Когда стало ясно, что нервы у меня вот-вот сдадут, и не исключено, что  может съехать  крыша, решил показаться знакомому психиатру. О Вадиме и его явлениях во сне, конечно же, врачу не сказал. Просто пожаловался  на адскую усталость и беспокойный сон.  Меня тщательно обследовали, но каких - либо отклонений от нормы в голове не нашли.
- Вам нужен активный отдых, а не больничная палата! – мило улыбаясь, сказал психиатр.
Я скис. Видя мое состояние, он предложил мне, если у меня есть желание,  лечь к нему на недельку в стационар, чтобы понаблюдать за моим самочувствием.
Я попросил его по старой дружбе выделить мне  отдельную палату. К моему удивлению, этот вопрос решился быстро и положительно. В палате стояли две кровати. Одну постелили мне, а другую пообещали в ближайшее время не занимать. Круто! Но уже  на следующий день мне дали понять, что привилегия оказана не безвозмездно. На носу был городской конкурс стенных газет. Меня попросили оказать помощь стенгазетчикам медсанчасти. На деле мне практически в одиночку предстояло за две недели сочинить и оформить шесть номеров стенной газеты «Медик». С этой задачей я справился, и медсанчасть заняла в конкурсе почетное второе место.

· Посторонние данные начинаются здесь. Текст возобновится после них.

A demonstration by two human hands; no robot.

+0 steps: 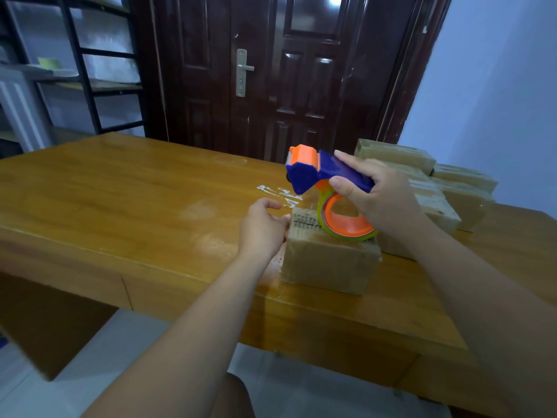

Работа над газетами меня сильно измотала, но, в то же время, как-то отвлекла от мыслей о Вадиме. После конкурса я двое суток спал как убитый. Заведующая отделением сказала, что это – хороший признак, что смена обстановки положительно сказалась на моем здоровье.
Когда лежать мне оставалось дня три, едва не случилась трагедия, которая могла обернуться для меня долгим сроком тюремного заключения. В ту ночь мне в очередной раз приснился Вадим. Когда он ударил по ножке стула, я закричал и проснулся. В палате было темно. На соседней койке кто-то зашевелился. Я затаил дыхание.
- Что, Борода, плохие сны мучают? – спросил кто-то мужским простуженным голосом.
«Вадим!» - застучало у меня в висках. Конечно же, он – какие могут быть сомнения. Только он меня так называет. Я машинально ощупал себя – не связан, не голый. Но это еще ничего не значит, от такого выродка всего можно ожидать. Часто глотая слюну, я весь напрягся, чтобы в любое время отреагировать на какую-либо пакость со стороны Вадима.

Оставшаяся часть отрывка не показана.